Restate, word for word, the lines from the opening line of the data through the line containing "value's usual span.", both included, and nothing else.

++++ Record set

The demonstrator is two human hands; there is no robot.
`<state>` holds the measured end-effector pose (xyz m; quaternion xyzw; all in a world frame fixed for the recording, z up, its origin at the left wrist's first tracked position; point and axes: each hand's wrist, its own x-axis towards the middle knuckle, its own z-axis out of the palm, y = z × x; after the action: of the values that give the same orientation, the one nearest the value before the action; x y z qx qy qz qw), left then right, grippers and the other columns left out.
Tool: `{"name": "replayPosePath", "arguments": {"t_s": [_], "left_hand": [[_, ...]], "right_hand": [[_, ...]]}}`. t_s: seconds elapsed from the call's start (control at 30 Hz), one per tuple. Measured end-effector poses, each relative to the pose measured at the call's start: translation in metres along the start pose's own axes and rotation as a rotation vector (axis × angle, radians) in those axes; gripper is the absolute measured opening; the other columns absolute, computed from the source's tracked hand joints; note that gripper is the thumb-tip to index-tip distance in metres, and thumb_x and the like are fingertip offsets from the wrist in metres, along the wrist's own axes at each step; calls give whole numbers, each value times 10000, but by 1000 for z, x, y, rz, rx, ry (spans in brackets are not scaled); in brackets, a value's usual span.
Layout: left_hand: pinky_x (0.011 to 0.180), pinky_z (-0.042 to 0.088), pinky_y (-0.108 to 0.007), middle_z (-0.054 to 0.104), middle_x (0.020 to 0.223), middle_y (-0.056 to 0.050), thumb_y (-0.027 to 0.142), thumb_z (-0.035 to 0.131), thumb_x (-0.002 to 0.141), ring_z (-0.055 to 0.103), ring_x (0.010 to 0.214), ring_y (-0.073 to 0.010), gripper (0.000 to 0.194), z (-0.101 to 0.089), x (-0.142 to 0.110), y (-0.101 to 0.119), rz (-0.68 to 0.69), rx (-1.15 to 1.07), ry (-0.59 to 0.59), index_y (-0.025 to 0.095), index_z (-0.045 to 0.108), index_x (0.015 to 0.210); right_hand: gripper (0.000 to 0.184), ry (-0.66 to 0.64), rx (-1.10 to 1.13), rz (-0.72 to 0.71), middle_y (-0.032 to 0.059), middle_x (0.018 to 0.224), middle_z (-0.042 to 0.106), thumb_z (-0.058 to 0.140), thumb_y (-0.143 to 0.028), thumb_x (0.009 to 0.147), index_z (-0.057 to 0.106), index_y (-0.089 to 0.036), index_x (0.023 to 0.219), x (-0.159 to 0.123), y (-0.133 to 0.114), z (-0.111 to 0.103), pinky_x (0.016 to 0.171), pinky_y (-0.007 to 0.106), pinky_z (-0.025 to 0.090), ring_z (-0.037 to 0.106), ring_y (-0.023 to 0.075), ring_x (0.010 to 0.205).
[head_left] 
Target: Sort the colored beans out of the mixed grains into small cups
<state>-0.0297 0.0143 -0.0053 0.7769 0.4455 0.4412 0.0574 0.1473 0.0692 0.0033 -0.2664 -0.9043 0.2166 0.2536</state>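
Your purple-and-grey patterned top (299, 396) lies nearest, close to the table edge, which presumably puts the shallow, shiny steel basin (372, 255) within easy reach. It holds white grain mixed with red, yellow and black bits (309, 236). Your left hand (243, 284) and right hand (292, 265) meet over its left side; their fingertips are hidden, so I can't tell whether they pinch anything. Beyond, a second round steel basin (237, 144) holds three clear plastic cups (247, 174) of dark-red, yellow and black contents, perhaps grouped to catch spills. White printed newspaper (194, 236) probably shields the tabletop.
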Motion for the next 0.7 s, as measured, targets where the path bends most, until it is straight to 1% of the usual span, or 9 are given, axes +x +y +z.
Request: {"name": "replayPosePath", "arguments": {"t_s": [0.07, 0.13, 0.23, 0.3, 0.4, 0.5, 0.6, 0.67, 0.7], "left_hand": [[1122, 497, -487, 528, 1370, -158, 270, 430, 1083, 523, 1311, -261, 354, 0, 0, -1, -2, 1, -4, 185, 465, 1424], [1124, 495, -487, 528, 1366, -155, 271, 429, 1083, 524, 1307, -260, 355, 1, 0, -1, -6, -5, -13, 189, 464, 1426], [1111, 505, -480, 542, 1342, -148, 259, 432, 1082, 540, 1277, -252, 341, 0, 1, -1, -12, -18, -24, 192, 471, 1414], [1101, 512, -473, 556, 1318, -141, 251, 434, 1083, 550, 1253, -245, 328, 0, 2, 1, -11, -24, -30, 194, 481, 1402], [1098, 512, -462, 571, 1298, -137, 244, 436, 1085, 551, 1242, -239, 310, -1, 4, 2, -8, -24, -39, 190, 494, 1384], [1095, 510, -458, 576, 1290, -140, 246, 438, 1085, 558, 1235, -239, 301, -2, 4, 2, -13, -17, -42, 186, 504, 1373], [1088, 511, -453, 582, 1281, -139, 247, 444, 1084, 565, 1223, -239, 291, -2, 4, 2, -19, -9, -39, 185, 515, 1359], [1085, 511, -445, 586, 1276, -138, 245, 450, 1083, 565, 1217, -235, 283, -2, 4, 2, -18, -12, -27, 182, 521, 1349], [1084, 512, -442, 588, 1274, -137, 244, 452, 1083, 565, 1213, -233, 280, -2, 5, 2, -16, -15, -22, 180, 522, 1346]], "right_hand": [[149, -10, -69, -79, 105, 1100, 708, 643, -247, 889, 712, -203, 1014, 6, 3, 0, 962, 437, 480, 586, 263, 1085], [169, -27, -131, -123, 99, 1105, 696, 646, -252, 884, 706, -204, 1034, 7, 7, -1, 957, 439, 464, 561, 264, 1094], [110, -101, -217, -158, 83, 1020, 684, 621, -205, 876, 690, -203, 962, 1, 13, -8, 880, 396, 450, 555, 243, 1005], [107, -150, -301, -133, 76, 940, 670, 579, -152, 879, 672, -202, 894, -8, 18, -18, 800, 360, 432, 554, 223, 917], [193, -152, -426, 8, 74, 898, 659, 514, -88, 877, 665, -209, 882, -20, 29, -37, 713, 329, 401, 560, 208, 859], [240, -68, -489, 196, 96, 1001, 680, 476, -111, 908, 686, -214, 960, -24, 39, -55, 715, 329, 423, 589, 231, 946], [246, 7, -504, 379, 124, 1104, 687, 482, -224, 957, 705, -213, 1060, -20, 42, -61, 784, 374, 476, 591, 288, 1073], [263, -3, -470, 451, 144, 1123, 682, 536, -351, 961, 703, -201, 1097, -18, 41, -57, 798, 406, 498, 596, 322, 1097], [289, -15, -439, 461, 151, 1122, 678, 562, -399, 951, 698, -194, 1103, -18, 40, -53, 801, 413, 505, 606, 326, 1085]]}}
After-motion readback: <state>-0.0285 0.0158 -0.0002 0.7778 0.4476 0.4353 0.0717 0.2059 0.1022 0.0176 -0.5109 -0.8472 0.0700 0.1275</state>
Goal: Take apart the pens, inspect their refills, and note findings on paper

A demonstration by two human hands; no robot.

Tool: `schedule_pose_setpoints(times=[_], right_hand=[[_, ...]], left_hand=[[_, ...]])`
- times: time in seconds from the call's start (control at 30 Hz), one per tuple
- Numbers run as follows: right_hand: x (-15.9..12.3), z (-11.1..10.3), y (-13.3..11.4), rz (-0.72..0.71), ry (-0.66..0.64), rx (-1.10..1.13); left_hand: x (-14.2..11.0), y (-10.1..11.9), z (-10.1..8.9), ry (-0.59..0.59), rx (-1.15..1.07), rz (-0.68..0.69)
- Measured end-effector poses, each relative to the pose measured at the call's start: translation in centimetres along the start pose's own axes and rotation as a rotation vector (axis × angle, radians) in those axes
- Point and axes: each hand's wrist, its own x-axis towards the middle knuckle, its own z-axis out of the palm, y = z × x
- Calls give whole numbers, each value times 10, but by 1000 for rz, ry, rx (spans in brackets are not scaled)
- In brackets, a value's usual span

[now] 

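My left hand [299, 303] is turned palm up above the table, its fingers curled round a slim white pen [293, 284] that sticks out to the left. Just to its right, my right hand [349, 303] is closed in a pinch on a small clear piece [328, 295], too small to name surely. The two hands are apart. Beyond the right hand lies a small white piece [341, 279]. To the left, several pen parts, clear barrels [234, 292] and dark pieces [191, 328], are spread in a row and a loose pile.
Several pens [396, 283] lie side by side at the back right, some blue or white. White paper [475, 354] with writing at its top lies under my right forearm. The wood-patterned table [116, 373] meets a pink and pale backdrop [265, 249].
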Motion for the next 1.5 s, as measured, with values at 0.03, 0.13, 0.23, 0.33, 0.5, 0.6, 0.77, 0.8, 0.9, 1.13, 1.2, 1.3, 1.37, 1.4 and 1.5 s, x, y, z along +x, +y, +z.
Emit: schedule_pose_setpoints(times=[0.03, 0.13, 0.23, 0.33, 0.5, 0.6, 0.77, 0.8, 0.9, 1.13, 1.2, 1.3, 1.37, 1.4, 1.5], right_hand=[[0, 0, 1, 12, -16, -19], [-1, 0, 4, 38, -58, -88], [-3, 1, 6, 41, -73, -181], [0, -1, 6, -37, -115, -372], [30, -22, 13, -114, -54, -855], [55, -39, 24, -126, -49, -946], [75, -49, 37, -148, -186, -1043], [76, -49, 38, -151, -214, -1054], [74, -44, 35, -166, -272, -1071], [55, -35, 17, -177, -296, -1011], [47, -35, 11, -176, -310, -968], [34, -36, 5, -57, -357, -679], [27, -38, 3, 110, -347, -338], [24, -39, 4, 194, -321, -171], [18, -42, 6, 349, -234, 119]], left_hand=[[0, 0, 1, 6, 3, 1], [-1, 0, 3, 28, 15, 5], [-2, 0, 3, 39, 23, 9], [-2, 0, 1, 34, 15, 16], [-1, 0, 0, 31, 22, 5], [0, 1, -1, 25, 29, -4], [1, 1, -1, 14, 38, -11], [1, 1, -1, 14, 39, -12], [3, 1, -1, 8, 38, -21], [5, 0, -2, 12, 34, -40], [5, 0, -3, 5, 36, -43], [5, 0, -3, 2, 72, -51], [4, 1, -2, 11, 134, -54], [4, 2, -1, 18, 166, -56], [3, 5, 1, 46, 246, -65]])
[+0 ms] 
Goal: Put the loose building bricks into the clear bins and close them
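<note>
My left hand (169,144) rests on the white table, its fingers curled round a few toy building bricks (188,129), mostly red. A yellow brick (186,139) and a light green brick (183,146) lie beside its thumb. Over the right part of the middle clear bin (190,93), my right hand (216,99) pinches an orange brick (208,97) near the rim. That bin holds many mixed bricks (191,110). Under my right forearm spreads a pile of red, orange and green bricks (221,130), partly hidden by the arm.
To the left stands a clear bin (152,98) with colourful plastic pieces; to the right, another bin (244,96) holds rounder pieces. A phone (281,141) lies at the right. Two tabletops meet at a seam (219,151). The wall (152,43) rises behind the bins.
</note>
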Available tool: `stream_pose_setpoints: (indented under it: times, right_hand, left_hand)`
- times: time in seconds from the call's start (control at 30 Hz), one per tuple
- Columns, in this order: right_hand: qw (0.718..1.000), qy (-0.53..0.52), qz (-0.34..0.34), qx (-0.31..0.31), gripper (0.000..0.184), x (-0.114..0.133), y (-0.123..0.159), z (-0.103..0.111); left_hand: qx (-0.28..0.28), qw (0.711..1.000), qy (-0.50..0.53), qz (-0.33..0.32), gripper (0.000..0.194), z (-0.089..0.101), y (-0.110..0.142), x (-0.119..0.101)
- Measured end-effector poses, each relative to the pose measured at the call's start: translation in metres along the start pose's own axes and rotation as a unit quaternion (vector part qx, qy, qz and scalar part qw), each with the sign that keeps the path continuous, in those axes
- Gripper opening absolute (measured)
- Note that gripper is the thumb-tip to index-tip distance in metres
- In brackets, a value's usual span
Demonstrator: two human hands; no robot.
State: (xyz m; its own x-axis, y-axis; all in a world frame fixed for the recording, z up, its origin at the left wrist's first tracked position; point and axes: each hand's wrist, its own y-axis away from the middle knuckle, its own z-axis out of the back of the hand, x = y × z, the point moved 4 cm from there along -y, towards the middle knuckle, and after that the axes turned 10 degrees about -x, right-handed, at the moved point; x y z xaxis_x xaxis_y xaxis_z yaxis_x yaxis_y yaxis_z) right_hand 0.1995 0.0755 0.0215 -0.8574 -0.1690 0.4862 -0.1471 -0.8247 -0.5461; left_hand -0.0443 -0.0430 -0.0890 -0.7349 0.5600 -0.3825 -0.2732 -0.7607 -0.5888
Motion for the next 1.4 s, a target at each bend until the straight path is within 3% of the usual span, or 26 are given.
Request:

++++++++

# [Exercise result]
The demonstrator is two human hands; there is no robot.
`<state>` holds the measured end-effector pose (xyz m; quaternion xyzw; all in a world frame fixed for the recording, z up, its origin at the left wrist's first tracked position; point and axes: each hand's wrist, its own x-axis towards the middle knuckle, its own z-axis out of the palm, y = z × x; after the action: of the values that give the same orientation, the one nearest the value before the action; x y z qx qy qz qw), left then right, grippers and the other columns left out.
Tool: `{"name": "replayPosePath", "arguments": {"t_s": [_], "left_hand": [[_, ...]], "right_hand": [[_, ...]]}}`. t_s: seconds elapsed from the call's start (control at 30 Hz), one per tuple. Measured end-effector poses, each relative to the pose measured at the call's start: translation in metres along the start pose's own axes and rotation as a rotation vector (axis × angle, radians) in those axes; gripper is the absolute measured opening; the other columns absolute, computed from the source's tracked hand joints; note that gripper is the thumb-tip to index-tip distance in metres, and thumb_x and the like are fingertip offsets from the wrist in metres, along the wrist's own axes at each step; calls give whole numbers, each value times 10000, but by 1000 for z, x, y, rz, rx, ry (spans in brackets are not scaled); in brackets, a value's usual span.

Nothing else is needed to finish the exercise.